To do:
Will you give every entry again exactly as it stands?

━━━━━━━━━━━━━━━━

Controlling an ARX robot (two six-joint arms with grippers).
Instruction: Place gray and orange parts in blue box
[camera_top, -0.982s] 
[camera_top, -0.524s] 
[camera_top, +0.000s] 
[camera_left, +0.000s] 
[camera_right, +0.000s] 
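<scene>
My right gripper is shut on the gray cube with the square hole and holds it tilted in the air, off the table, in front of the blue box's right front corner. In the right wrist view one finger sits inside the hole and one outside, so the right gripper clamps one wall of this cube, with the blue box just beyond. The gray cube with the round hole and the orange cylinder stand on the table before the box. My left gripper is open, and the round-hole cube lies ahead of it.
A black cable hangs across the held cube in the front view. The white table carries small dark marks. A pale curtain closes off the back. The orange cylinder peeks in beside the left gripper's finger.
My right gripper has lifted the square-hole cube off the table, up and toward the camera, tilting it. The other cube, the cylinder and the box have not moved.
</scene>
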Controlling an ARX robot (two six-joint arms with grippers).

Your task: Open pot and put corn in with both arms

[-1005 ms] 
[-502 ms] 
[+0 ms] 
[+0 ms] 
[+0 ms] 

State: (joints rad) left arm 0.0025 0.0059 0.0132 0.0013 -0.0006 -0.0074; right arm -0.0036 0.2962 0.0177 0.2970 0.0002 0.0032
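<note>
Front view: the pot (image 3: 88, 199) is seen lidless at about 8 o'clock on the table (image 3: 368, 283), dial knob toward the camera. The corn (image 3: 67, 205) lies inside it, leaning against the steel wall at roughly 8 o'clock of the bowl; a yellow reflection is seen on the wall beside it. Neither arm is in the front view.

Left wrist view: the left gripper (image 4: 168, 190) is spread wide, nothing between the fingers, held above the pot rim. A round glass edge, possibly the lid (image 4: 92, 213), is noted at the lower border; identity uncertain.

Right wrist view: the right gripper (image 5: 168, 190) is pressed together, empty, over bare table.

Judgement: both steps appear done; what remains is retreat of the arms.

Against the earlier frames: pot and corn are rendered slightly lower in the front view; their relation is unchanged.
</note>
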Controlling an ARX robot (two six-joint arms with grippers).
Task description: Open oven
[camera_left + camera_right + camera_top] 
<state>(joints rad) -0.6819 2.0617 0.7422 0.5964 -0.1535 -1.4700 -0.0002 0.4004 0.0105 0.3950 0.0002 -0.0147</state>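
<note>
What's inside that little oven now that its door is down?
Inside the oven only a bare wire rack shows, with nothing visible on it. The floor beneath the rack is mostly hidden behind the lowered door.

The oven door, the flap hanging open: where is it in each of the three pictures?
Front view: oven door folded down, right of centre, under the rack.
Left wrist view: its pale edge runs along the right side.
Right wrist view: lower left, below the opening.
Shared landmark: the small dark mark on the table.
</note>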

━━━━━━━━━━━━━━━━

The completed task:
Controlling an ARX robot (two six-joint arms with grippers).
Instruction: Place gray and orange parts in blue box
[camera_top, -0.982s] 
[camera_top, -0.524s] 
[camera_top, +0.000s] 
[camera_left, +0.000s] 
[camera_right, +0.000s] 
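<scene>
My right gripper is shut on the gray cube with the square hole and holds it tilted in the air, off the table, in front of the blue box's right front corner. In the right wrist view one finger sits inside the hole and one outside, so the right gripper clamps one wall of this cube, with the blue box just beyond. The gray cube with the round hole and the orange cylinder stand on the table before the box. My left gripper is open, and the round-hole cube lies ahead of it.
A black cable hangs across the held cube in the front view. The white table carries small dark marks. A pale curtain closes off the back. The orange cylinder peeks in beside the left gripper's finger.
My right gripper has lifted the square-hole cube off the table, up and toward the camera, tilting it. The other cube, the cylinder and the box have not moved.
</scene>
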Controlling an ARX robot (two six-joint arms with grippers).

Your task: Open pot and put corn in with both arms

[-1005 ms] 
[-502 ms] 
[+0 ms] 
[+0 ms] 
[+0 ms] 

State: (joints rad) left arm 0.0025 0.0059 0.0132 0.0013 -0.0006 -0.0074; right arm -0.0036 0.2962 0.0177 0.2970 0.0002 0.0032
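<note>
Front view: the pot (image 3: 88, 199) is seen lidless at about 8 o'clock on the table (image 3: 368, 283), dial knob toward the camera. The corn (image 3: 67, 205) lies inside it, leaning against the steel wall at roughly 8 o'clock of the bowl; a yellow reflection is seen on the wall beside it. Neither arm is in the front view.

Left wrist view: the left gripper (image 4: 168, 190) is spread wide, nothing between the fingers, held above the pot rim. A round glass edge, possibly the lid (image 4: 92, 213), is noted at the lower border; identity uncertain.

Right wrist view: the right gripper (image 5: 168, 190) is pressed together, empty, over bare table.

Judgement: both steps appear done; what remains is retreat of the arms.

Against the earlier frames: pot and corn are rendered slightly lower in the front view; their relation is unchanged.
</note>
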Controlling an ARX robot (two six-joint arms with grippers).
Task description: Open oven
[camera_left + camera_right + camera_top] 
<state>(joints rad) -0.6819 2.0617 0.7422 0.5964 -0.1535 -1.4700 -0.0002 0.4004 0.0105 0.3950 0.0002 -0.0147</state>
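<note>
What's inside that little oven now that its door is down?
Inside the oven only a bare wire rack shows, with nothing visible on it. The floor beneath the rack is mostly hidden behind the lowered door.

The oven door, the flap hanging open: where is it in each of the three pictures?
Front view: oven door folded down, right of centre, under the rack.
Left wrist view: its pale edge runs along the right side.
Right wrist view: lower left, below the opening.
Shared landmark: the small dark mark on the table.
</note>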

No further response is needed.